• [What you will do] Copy, exactly as written, the lines that begin at the one containing "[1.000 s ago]" and end at the one containing "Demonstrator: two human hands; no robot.". Skip any pictures in the data below.

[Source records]
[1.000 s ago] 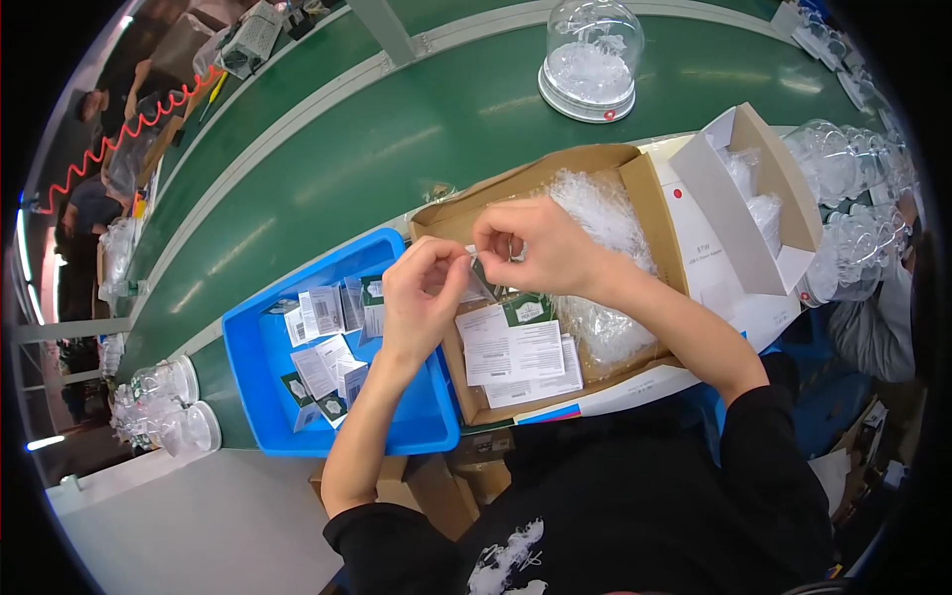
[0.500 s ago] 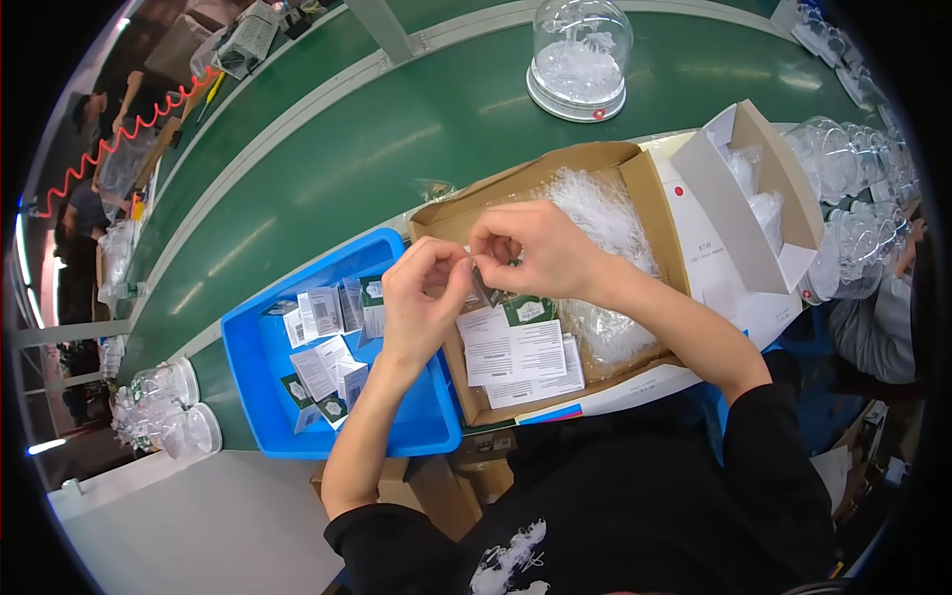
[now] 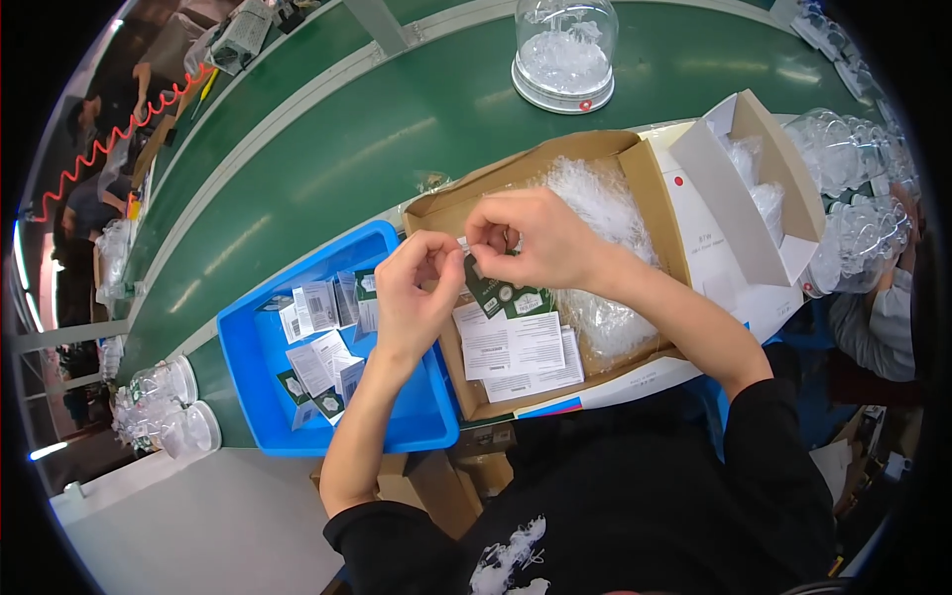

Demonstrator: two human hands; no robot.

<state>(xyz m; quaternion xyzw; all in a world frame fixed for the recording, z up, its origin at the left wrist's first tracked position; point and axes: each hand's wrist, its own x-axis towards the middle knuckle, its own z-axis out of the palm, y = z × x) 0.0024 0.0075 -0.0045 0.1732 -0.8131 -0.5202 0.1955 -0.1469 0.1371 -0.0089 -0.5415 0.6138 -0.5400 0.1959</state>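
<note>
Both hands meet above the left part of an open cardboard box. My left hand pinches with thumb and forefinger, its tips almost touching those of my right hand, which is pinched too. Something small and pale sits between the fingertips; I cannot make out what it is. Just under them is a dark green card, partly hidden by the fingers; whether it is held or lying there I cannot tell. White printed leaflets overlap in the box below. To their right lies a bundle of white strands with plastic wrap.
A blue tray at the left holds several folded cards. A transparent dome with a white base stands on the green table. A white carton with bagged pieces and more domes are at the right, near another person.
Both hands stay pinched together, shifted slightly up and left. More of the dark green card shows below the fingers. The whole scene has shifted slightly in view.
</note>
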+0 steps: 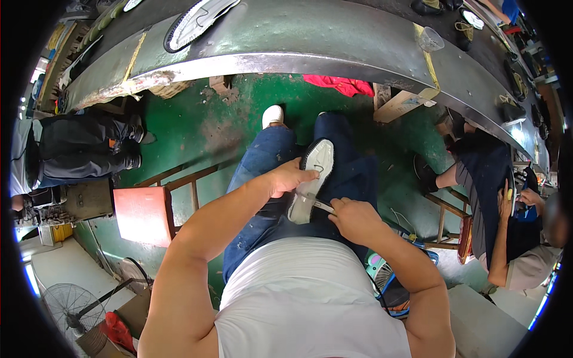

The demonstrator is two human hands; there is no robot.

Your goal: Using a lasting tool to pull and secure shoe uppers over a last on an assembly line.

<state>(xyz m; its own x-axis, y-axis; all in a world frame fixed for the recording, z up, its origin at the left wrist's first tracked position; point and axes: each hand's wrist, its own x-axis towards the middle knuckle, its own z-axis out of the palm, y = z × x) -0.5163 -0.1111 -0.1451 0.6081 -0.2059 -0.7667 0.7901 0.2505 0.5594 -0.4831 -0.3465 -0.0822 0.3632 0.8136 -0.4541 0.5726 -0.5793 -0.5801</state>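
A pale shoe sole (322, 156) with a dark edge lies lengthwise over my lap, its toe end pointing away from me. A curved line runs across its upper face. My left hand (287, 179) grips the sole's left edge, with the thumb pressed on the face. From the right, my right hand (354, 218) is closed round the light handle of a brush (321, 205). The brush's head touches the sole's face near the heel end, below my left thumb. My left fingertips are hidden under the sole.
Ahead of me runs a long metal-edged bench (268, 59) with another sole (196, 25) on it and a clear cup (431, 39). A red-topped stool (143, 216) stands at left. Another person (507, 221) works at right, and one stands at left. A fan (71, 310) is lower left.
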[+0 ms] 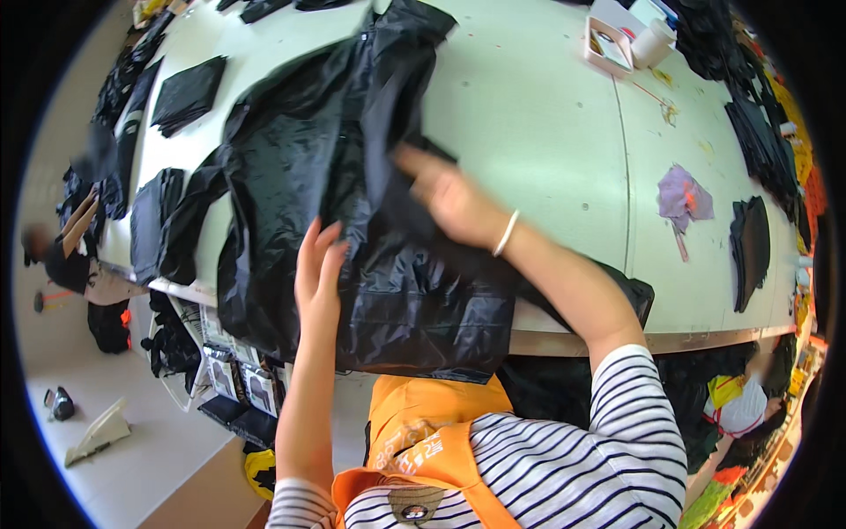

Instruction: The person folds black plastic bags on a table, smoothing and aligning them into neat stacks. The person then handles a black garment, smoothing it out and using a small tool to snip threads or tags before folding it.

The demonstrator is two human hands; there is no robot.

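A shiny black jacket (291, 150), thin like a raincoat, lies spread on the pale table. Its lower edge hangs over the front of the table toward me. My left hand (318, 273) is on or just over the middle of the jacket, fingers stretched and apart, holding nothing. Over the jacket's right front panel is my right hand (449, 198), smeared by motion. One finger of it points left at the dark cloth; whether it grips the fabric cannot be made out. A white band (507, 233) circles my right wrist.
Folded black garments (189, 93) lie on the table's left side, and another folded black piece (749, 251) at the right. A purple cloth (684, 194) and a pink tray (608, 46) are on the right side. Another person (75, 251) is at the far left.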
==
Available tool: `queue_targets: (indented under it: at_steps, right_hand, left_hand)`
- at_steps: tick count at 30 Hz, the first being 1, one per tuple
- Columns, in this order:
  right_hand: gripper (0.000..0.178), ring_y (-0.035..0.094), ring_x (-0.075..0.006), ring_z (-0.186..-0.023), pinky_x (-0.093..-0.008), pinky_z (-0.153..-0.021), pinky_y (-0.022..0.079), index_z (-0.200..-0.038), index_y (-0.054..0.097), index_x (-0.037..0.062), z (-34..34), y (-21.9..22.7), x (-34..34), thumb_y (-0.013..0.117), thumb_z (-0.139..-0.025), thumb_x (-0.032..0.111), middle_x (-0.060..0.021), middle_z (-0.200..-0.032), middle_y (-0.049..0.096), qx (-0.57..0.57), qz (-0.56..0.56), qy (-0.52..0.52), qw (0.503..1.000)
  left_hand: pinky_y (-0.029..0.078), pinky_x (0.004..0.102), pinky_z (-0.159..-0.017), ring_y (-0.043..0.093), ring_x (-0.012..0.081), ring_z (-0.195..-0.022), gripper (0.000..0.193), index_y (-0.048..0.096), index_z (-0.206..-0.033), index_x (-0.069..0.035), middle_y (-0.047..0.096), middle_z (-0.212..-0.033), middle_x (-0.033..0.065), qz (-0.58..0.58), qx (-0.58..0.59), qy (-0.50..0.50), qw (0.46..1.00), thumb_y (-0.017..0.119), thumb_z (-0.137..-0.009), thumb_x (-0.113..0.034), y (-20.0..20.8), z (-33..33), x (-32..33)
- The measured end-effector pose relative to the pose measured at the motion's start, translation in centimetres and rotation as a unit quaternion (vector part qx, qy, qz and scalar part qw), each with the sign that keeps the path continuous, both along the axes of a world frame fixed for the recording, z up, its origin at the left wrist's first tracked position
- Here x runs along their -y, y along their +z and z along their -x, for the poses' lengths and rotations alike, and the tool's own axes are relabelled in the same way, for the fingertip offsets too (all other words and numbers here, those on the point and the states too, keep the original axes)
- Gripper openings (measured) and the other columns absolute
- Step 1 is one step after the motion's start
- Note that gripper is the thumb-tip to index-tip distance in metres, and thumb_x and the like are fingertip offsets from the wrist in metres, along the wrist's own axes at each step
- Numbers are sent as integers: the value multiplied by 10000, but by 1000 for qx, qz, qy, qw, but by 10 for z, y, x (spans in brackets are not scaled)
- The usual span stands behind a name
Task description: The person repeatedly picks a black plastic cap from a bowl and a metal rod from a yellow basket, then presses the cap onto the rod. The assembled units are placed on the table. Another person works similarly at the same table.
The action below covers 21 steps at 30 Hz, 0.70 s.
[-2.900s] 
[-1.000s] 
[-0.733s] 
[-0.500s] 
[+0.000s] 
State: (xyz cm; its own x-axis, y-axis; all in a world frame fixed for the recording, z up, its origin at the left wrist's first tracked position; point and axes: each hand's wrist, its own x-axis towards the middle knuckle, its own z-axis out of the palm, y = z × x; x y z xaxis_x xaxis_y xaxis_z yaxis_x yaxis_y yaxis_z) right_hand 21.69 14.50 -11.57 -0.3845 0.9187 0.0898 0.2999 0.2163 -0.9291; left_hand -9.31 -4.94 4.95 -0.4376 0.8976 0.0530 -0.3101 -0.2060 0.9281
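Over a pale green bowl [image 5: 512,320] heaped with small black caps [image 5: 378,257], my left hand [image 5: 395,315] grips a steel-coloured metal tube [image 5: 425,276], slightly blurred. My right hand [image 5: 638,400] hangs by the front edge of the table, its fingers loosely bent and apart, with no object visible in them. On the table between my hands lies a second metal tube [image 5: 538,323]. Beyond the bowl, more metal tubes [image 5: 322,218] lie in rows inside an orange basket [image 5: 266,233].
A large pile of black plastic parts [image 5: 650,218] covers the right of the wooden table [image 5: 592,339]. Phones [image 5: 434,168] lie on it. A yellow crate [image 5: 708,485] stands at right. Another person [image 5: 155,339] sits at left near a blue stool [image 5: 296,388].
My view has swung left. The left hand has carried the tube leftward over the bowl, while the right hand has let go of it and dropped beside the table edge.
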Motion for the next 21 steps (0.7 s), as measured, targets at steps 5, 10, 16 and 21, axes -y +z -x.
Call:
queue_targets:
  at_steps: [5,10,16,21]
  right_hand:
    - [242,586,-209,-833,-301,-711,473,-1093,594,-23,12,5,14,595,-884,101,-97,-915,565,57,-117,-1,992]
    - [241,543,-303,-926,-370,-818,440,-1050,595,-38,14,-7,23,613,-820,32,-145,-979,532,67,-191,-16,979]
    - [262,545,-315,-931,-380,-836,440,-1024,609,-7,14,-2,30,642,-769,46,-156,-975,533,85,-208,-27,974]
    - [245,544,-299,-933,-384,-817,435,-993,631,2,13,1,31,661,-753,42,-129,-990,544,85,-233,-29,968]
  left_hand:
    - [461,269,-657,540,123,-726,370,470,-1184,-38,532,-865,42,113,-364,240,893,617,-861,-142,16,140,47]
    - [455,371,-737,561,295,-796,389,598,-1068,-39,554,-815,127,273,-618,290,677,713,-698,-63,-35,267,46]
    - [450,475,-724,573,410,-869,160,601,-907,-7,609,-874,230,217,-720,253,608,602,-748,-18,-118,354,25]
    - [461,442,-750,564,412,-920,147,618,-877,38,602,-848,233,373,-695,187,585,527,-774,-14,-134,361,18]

• [Response area]
[1.000 s ago] 
[0.500 s ago] 
[now] 

Demonstrator: two human hands; no robot.

That completes the answer to the exercise.